When the BBC did come knocking, it was at someone else’s door. The brothers had agreed to do an Easter stage show with the ventriloquist Ward Allen, who, with Roger the Dog, had his own children’s TV show in the mid-1980s.

“We got to the theatre in Ashton-under-Lyne and there were 28 people in,” Barry recalled. “He was a big draw, Ward Allen.

“So we just went on stage and enjoyed ourselves. What can you do with 28 people? We just messed around.”

They did not know that among the 28 was Allen’s producer. He liked their ability to generate an atmosphere even without a crowd, and before too long had signed them to a contract and dispatched Roger the Dog to the local pound.

Even so, the Chuckle Brothers’ acceptance into the mainstream of the BBC was not without a hiccup.

“The first series we did, they said, ‘You’re going to have to tone your accents down, go more posh’,” Paul remembered. “And this was Manchester, not even London. They thought people in the south wouldn’t he able to understand us.

That first series, in 1985, saw them in dog costumes of their own, as Chuckle Hounds. Two years later, ChuckleVision began its run of 292 episodes on BBC1.

It was a family affair: two older Elliott brothers, Jimmy and Brian, who had their own double act called The Patton Brothers, made regular appearances.

The programme was known for its visual gags and spawned catchphrases such as “To me, to you”, “Oh dear, oh dear” and “No slacking”, usually uttered by Jimmy.

They were the oldest stars on Children’s BBC, by some margin.

“People ask if we’re worried about getting too old for all this,” said Barry. ”The truth is, we’re too old already. But people don’t look at us and see an age. No-one looked at Laurel and Hardy and saw two old men. They took ‘em for what they were. Peter Glaze was the same, and Mr Pastry.”

In 2008, the brothers were awarded a special Bafta award for their contribution to children’s television.

As well as his TV work, Elliott and his comedy partner toured the UK for decades in pantomimes and their own stage shows, including parodies of the Harry Potter and Star Wars franchises.

Elliott and his brother were lifelong supporters of their local football side Rotherham United and often included references to the team in their work.

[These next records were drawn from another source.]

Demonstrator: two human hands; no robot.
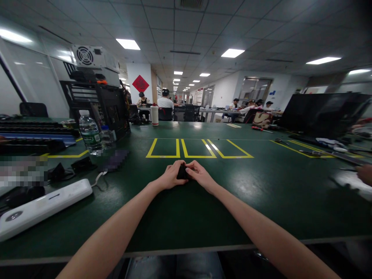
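Note:
Between my two hands is a small black object (182, 172), mostly covered by fingers, so I cannot make out its kind. My left hand (172, 175) grips it from the left, thumb at the near side and fingers over the top. From the right, my right hand (200, 175) pinches its edge with thumb and fingertips. Both hands are low over the green tabletop (186, 217), just on the near side of the yellow taped outlines (199, 156).
On the left stand a white power strip (46, 209), a water bottle (90, 133) and a black computer case (112, 106). A monitor (322, 114) and tools (309, 153) occupy the right. Another person's hand (364, 176) shows at the right edge. People sit farther back.

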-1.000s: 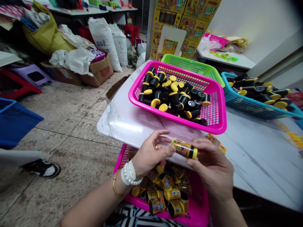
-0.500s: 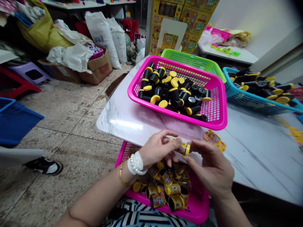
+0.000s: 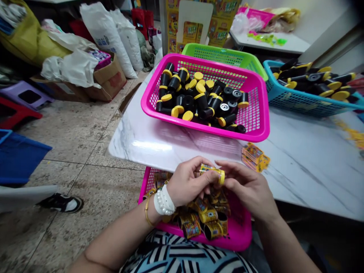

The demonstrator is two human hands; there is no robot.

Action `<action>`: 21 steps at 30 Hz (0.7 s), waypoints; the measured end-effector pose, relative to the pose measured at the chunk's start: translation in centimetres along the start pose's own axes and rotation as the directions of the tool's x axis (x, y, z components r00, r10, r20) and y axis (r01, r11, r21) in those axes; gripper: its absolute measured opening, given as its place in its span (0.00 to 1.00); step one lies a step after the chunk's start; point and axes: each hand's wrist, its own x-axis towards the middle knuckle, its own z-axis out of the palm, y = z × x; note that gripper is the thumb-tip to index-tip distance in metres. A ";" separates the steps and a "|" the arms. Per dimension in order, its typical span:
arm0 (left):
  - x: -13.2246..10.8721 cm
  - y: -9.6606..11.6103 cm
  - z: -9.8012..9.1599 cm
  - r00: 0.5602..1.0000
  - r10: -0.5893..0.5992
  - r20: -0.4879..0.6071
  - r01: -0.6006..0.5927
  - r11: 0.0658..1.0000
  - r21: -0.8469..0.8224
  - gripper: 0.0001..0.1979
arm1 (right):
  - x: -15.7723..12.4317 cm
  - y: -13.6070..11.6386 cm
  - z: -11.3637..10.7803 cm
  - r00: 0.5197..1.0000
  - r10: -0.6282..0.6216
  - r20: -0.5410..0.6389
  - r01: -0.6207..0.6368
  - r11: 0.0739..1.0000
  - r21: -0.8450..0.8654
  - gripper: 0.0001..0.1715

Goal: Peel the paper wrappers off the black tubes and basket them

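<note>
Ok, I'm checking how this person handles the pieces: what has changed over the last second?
The left hand and right hand have drawn closer together around the labelled tube with the yellow cap, now held between them, cap to the right, above the lower pink basket. The upper pink basket of black tubes and the blue basket stayed as they were.

A marble table (image 3: 170, 148) holds a pink basket (image 3: 199, 127), green basket (image 3: 224, 57), teal basket (image 3: 298, 108), and labels (image 3: 253, 157).
</note>
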 end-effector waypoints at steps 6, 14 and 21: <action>-0.5 -0.6 -0.2 0.974 -0.089 0.210 0.134 0.968 -0.211 0.25 | -0.2 0.6 -0.5 0.977 0.020 0.214 -0.083 0.954 0.287 0.12; -1.2 -2.1 0.6 0.971 -0.158 0.181 0.216 0.904 -0.369 0.26 | -1.1 1.2 -0.2 0.982 -0.109 0.157 0.082 0.982 0.173 0.11; -1.3 -2.0 0.9 0.970 -0.113 0.216 0.201 0.871 -0.448 0.25 | -1.0 1.1 -0.4 0.957 -0.288 0.023 0.287 0.957 0.031 0.09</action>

They were made honorary presidents by the club in 2007.

In 2014, Elliott and his brother collaborated with the rap performer Tinchy Stryder on a charity single called To Me, To You (Bruv) in aid of the African-Caribbean Leukaemia Trust.

Barry was also seen in the BBC’s comedy, Still Open All Hours, and in drag in ITV’s Benidorm.

Last year, it was announced that he and Paul would make a TV comeback on Chuckle Time, a Channel 5 clip show which saw them perform comedy sketches and introduce videos from members of the public.

He is survived by his wife, Ann, to whom he was married for 45 years, and his three brothers.